**TO DO**
The reply should contain the full listing exactly as written and no pictures at all.

──────── DATASET EXCERPT ────────

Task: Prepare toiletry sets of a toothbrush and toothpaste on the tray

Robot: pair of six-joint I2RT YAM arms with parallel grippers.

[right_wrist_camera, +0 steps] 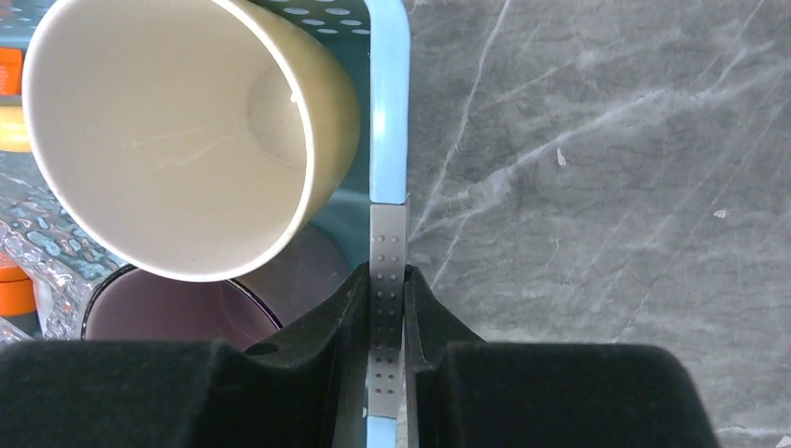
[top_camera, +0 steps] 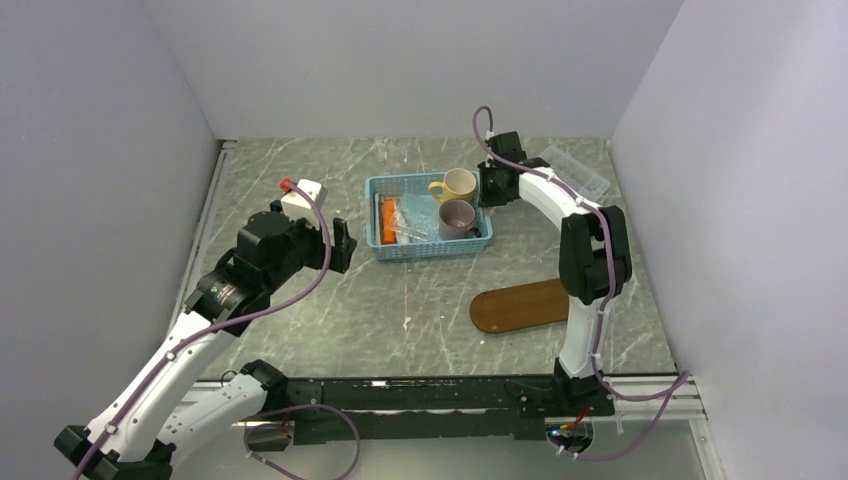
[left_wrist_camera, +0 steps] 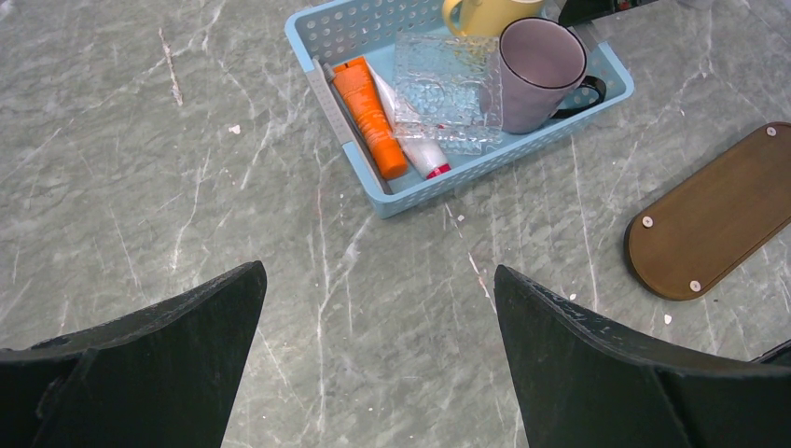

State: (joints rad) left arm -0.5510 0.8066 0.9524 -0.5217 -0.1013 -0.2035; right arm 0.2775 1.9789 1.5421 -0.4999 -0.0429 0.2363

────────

**SOLUTION TO THIS EXERCISE**
Task: Prepare toiletry sets of a toothbrush and toothpaste on the tray

Robot: pair of six-joint I2RT YAM arms with parallel grippers.

[right_wrist_camera, +0 steps] 
[top_camera, +0 steps] 
[left_wrist_camera, +0 steps] 

State: (joints rad) left arm -0.5510 0.8066 0.9524 -0.5217 -0.1013 -0.2035; right arm 0.2775 1.9789 1.5421 -0.4999 -0.0429 0.2363

The output above is complete as it stands.